To get the necessary bounds without unstable or run-time overhead, you can replace FnMut with a trait of your own, at the cost of needing to declare explicit structs instead of closures:

trait MyAsyncFnMut {
    fn call(&mut self) -> impl Future<Output = bool> + Send;
}
struct DrumFn<T> {
    obj: T,
}
impl<T: Rec<T>> MyAsyncFnMut for DrumFn<T> {
    fn call(&mut self) -> impl Future<Output = bool> + Send {
        async { self.obj.drum().await }
    }
}

...

    pub async fn with_closure<T: Rec<T>>(arc_self: Arc<Self>, mut obj: T) {
        Self::run_closure(arc_self, DrumFn { obj }).await;
    }

    pub async fn run_closure<F>(arc_self: Arc<Self>, mut task: F)
    where
        F: MyAsyncFnMut + Send + 'static,
    {

Finally, one unrelated note on your code:

    fn drum(&mut self) -> impl Future<Output = bool> + Send + Sync;

There is (almost) never a reason to have a Future + Sync bound. Futures are always accessed exclusively, so you only need Send, and having a Sync bound can needlessly constrain what the future can do (e.g. having a Cell in a local variable).

4 Likes

This is very helpful. I found it rather odd and concerning that what seems very simple when together in a single function suddenly becomes a mess when trying to extract part of it.
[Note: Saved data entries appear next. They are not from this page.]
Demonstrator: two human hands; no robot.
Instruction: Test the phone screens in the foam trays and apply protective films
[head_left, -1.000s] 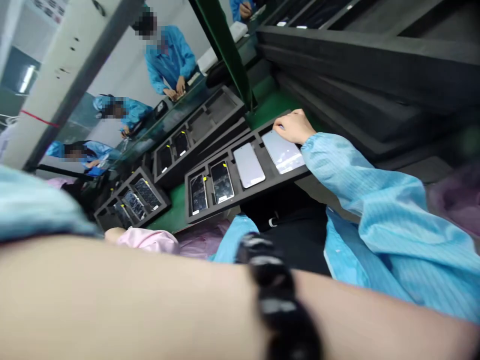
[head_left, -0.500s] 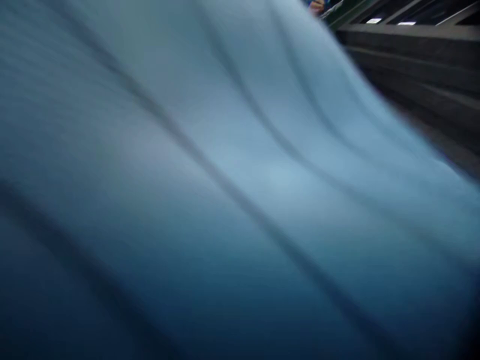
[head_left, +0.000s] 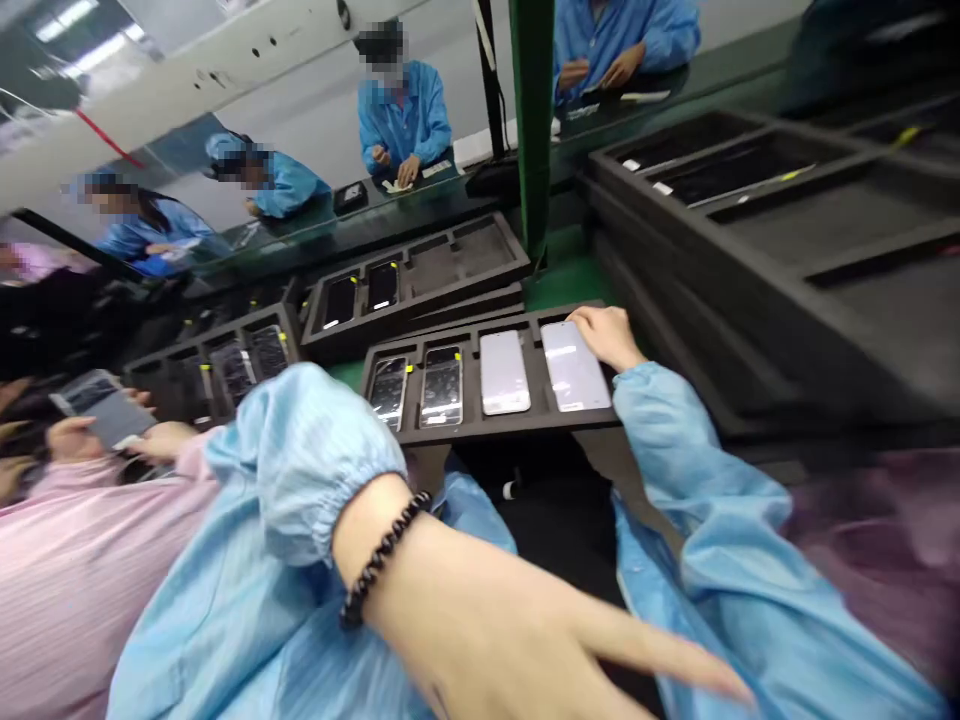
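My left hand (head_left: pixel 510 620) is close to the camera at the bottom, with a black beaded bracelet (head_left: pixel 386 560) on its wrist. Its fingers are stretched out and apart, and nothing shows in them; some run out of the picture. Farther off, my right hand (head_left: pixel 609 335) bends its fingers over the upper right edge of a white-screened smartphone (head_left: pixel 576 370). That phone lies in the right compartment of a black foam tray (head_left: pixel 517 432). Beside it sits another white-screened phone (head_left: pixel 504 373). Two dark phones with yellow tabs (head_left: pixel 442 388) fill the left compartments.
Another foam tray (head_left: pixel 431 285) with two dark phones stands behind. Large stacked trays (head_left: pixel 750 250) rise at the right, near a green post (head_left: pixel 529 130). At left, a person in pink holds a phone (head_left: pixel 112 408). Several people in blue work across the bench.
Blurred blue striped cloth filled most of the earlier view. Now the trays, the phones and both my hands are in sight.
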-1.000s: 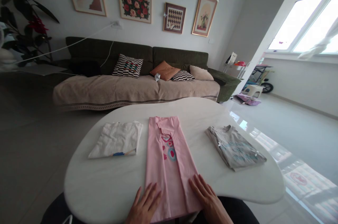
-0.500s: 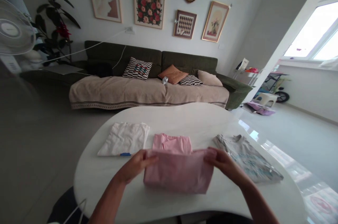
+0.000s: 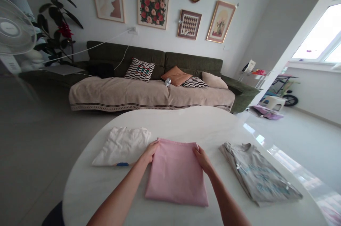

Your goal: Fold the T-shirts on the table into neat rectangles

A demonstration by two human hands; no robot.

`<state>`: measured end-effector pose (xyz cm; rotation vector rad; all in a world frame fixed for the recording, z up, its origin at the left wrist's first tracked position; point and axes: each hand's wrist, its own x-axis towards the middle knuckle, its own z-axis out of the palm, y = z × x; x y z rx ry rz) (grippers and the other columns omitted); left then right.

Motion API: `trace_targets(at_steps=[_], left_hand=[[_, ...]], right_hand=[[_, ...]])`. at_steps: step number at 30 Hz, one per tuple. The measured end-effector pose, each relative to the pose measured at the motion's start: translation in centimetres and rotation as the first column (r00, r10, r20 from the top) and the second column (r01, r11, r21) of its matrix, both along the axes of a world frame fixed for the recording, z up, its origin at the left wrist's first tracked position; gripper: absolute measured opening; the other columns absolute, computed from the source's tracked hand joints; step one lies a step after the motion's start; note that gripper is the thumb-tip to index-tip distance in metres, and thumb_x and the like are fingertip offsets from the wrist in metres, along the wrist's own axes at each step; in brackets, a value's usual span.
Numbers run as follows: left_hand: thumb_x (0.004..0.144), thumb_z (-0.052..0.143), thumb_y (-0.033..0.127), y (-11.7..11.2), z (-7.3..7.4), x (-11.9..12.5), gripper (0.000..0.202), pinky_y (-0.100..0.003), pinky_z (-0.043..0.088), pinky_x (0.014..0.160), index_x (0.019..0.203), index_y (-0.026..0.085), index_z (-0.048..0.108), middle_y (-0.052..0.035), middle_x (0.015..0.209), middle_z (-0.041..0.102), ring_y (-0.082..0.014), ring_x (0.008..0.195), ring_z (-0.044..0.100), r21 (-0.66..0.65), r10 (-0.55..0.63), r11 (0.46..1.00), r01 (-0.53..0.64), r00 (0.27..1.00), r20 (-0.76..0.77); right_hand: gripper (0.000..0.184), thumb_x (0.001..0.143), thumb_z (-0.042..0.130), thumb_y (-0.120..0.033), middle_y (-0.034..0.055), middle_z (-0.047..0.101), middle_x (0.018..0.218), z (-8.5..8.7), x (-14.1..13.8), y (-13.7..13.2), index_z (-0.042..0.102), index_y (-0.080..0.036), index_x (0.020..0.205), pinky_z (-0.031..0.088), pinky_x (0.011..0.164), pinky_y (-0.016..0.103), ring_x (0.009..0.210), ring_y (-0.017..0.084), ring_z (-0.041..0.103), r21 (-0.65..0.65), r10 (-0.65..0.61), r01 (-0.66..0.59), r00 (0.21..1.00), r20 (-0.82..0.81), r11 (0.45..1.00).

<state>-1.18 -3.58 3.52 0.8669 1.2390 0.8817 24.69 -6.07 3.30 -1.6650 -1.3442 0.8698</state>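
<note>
A pink shirt (image 3: 177, 172), folded into a near-square, lies flat on the white table (image 3: 186, 123) in front of me. My left hand (image 3: 151, 149) grips its far left corner, with the fingertips partly hidden at the cloth's edge. At the far right corner, my right hand (image 3: 201, 158) holds the cloth between thumb and fingers. Left of my left hand is a folded white T-shirt (image 3: 124, 146) with a blue patch at its near edge. A folded grey T-shirt (image 3: 261, 172) with faint blue print rests to the right, apart from my right hand.
Beyond the table stands a green sofa (image 3: 128, 53) with a beige cover and several cushions. An electric fan (image 3: 13, 28) is at the far left, near a tall plant (image 3: 54, 12). A white stool (image 3: 274, 102) stands on the floor at the right.
Both hands have moved away from me with the far edge of the pink shirt. Its raised, folded-over part now lies flat over the pink layer that showed behind it.
</note>
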Motion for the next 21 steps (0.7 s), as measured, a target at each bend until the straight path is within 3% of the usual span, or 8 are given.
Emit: trace_targets(at_steps=[5, 8, 10, 13, 15, 17, 19, 21], left_hand=[[0.088, 0.053, 0.035, 1.1, -1.0, 0.3, 0.030, -0.037, 0.054, 0.074, 0.110, 0.016, 0.056, -0.0062, 0.106, 0.062, -0.0174, 0.087, 0.062, 0.069, 0.044, 0.997, -0.031, 0.980, -0.195], [0.087, 0.054, 0.035, 0.6, -0.8, 0.1, 0.030, -0.040, 0.053, 0.077, 0.110, 0.016, 0.056, -0.0062, 0.107, 0.062, -0.0186, 0.090, 0.062, 0.200, 0.117, 0.979, -0.044, 0.923, -0.367], [0.089, 0.050, 0.033, -0.3, -0.4, 0.1, 0.034, -0.045, 0.049, 0.087, 0.119, 0.016, 0.051, -0.0092, 0.117, 0.059, -0.0223, 0.102, 0.059, 0.332, 0.200, 0.943, -0.036, 0.857, -0.475], [0.090, 0.041, 0.024, -2.2, 0.3, 0.9, 0.044, -0.048, 0.029, 0.108, 0.134, 0.017, 0.038, -0.0131, 0.141, 0.041, -0.0248, 0.132, 0.034, 0.520, 0.256, 0.845, 0.120, 0.763, -0.593], [0.086, 0.047, 0.025, -3.4, 0.4, 1.7, 0.050, -0.044, 0.019, 0.113, 0.135, 0.021, 0.040, -0.0078, 0.148, 0.034, -0.0224, 0.138, 0.022, 0.570, 0.207, 0.761, 0.311, 0.716, -0.667], [0.080, 0.055, 0.032, -4.3, 0.1, 2.3, 0.051, -0.043, 0.014, 0.115, 0.129, 0.023, 0.048, -0.0049, 0.146, 0.039, -0.0237, 0.139, 0.022, 0.554, 0.154, 0.692, 0.463, 0.656, -0.739], [0.077, 0.058, 0.038, -4.7, -0.4, 2.7, 0.053, -0.047, 0.011, 0.114, 0.127, 0.022, 0.052, -0.0072, 0.145, 0.040, -0.0280, 0.139, 0.020, 0.518, 0.150, 0.676, 0.524, 0.590, -0.793], [0.077, 0.057, 0.042, -4.8, -1.0, 2.9, 0.056, -0.054, 0.010, 0.112, 0.129, 0.021, 0.049, -0.0106, 0.148, 0.034, -0.0337, 0.140, 0.013, 0.486, 0.181, 0.707, 0.514, 0.533, -0.827]], right_hand=[[0.028, 0.089, 0.054, -0.035, 0.0046, 0.061, 0.108, 0.2, -0.2, 0.9, 0.057, -0.015, 0.109, 0.052, 0.077, 0.037, 0.090, 0.018, 0.062, -0.039, 0.001, 0.005, 0.987, 0.163, 0.999], [0.030, 0.089, 0.054, -0.036, 0.0050, 0.061, 0.108, 0.7, -0.4, 0.6, 0.056, -0.016, 0.111, 0.052, 0.078, 0.038, 0.090, 0.018, 0.062, -0.055, -0.038, 0.057, 0.954, 0.299, 0.997], [0.035, 0.092, 0.048, -0.037, 0.0082, 0.060, 0.113, 1.2, -0.7, 0.3, 0.051, -0.015, 0.119, 0.050, 0.083, 0.042, 0.096, 0.020, 0.061, -0.032, -0.074, 0.094, 0.914, 0.399, 0.995], [0.044, 0.096, 0.032, -0.029, 0.0184, 0.042, 0.139, 1.9, -2.1, -0.3, 0.035, -0.010, 0.136, 0.033, 0.103, 0.043, 0.127, 0.024, 0.041, 0.046, -0.053, 0.034, 0.836, 0.546, 0.998], [0.048, 0.094, 0.031, -0.027, 0.0141, 0.026, 0.150, 1.7, -3.4, -0.7, 0.031, -0.011, 0.140, 0.018, 0.111, 0.038, 0.139, 0.020, 0.019, 0.053, 0.044, -0.099, 0.775, 0.631, 0.994], [0.050, 0.092, 0.037, -0.032, 0.0064, 0.025, 0.152, 1.0, -4.6, -1.1, 0.035, -0.018, 0.140, 0.011, 0.113, 0.037, 0.141, 0.018, 0.012, 0.000, 0.153, -0.211, 0.709, 0.689, 0.977], [0.053, 0.090, 0.039, -0.039, 0.0036, 0.028, 0.151, 0.0, -5.3, -1.4, 0.035, -0.022, 0.140, 0.009, 0.112, 0.041, 0.141, 0.019, 0.014, -0.064, 0.213, -0.242, 0.660, 0.721, 0.968], [0.058, 0.091, 0.034, -0.045, 0.0055, 0.024, 0.152, -0.9, -5.5, -1.5, 0.028, -0.021, 0.143, 0.011, 0.111, 0.046, 0.141, 0.022, 0.012, -0.098, 0.198, -0.188, 0.641, 0.741, 0.977]])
Your suggestion of the unstable AsyncFnMut might work for me. That seems to suggest that it's just a current missing piece in the Rust type system that is causing this issue for me. That or the trait approach should work.

Thank you!

To be clear to everyone: using AsyncFnMut is stable (since 1.85). What is unstable is being able to refer to its associated future type ::CallRefFuture<'a>.